Shawn Bayern


Shawn J. Bayern is an American law professor. Before his legal career, he created several widely used computer-software systems and wrote several widely cited books on computer programming.

Biography

After graduating from Yale University, Bayern worked as a researcher at Yale University's Technology and Planning group, there developing the Central Authentication Service in "one week using a text editor." As a student he had developed a reputation for becoming critical to the university's information systems and having full access to those systems. He was the reference-implementation lead for JSTL
and sat on the specification committees that developed popular web languages including JavaServer Pages,
JAX-RPC, and JavaServer Faces.
At the age of 23, he wrote books on JSTL and JSP and gave award-winning speeches about Java, the Central Authentication Service, and other topics at industry conference such as Macworld Conference & Expo, Java One, and WebDevShare. He is also the creator of Time Cave, a "message-scheduling service," and he offers a free research utility for federal laws on the iPhone and iPad called "US Code."
After his computing career, Bayern went to Boalt law school at the University of California at Berkeley. There he was editor-in-chief of the California Law Review and first in his class at graduation.
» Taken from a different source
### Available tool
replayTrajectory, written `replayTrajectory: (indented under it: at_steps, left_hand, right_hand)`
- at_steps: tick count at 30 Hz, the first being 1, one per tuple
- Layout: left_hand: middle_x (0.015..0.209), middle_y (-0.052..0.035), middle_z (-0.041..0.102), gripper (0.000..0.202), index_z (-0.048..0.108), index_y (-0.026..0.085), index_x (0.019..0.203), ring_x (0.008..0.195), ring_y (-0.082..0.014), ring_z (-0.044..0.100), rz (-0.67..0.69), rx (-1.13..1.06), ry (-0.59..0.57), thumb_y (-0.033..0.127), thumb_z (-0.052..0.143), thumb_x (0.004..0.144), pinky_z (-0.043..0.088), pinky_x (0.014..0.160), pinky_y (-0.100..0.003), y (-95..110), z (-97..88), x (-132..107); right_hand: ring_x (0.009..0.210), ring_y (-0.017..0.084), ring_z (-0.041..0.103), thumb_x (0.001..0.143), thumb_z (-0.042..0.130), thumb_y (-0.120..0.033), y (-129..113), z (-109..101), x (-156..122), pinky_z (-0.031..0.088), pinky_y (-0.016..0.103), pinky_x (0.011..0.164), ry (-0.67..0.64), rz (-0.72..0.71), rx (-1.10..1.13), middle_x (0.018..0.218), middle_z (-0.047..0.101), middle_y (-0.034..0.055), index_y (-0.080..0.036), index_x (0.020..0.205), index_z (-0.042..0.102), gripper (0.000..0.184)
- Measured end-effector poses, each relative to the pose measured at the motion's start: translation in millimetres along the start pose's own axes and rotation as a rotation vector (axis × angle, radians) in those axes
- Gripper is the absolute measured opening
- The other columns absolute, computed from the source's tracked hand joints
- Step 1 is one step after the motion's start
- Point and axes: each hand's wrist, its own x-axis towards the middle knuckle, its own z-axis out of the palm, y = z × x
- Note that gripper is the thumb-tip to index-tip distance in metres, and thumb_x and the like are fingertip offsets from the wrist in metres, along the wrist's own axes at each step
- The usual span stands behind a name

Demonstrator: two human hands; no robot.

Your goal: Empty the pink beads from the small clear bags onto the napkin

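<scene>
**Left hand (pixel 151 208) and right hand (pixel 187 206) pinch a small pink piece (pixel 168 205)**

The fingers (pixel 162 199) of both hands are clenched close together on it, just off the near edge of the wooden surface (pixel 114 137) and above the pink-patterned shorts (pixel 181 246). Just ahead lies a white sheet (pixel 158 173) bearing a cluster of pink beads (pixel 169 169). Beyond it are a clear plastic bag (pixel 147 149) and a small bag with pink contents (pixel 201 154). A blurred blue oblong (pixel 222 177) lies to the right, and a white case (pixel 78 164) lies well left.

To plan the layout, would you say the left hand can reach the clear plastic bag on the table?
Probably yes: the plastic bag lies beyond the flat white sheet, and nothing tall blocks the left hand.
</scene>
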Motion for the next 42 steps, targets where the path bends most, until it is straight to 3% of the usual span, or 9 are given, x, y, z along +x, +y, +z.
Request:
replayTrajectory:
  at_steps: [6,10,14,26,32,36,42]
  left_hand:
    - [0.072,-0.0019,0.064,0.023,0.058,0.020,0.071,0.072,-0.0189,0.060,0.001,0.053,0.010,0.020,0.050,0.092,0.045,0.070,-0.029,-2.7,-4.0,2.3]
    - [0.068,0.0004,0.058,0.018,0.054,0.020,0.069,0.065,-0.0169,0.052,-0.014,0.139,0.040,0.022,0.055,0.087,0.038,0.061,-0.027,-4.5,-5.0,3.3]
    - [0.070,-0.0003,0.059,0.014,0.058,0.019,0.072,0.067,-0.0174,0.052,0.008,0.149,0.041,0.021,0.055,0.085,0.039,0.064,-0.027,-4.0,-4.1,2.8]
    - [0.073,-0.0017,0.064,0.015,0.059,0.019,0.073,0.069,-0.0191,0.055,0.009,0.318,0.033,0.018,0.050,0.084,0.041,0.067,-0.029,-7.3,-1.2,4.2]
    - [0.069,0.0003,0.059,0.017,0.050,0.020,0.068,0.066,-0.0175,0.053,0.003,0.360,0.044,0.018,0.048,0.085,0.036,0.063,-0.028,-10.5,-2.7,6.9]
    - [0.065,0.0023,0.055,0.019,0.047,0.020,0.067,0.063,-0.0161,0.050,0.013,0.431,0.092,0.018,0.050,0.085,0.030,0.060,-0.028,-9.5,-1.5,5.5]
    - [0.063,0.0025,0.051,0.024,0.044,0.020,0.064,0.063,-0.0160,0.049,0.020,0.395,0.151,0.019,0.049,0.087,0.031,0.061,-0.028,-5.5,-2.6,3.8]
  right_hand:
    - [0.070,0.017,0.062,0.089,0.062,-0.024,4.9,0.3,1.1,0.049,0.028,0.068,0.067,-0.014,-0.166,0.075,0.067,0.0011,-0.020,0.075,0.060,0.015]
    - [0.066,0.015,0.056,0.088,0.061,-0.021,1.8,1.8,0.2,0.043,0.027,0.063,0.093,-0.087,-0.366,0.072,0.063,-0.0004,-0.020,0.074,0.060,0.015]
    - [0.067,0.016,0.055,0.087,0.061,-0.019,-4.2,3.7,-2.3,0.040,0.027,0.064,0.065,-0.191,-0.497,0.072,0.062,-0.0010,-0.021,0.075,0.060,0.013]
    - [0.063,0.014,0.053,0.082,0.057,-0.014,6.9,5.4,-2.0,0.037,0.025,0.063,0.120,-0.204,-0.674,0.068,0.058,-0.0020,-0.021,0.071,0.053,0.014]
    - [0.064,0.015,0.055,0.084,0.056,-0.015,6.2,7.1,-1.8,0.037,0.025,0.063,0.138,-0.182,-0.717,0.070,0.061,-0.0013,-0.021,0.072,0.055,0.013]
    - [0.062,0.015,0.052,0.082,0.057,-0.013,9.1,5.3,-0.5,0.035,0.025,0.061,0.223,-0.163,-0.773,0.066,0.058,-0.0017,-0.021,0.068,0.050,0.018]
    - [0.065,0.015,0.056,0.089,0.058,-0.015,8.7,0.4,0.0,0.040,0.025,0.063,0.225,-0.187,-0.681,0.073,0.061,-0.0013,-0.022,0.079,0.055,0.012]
He then worked as a law clerk for Harris Hartz of the Tenth Circuit Court of Appeals. He has worked in the Office of the Solicitor General, on the Appellate Staff of the Civil Division of the Department of Justice, in the chambers of a United States District Judge in California, and at Covington & Burling, a Washington law firm.
Bayern is currently an Assistant Professor at Florida State University College of Law, and also has served as a Visiting Assistant Professor of Law at Duke Law School.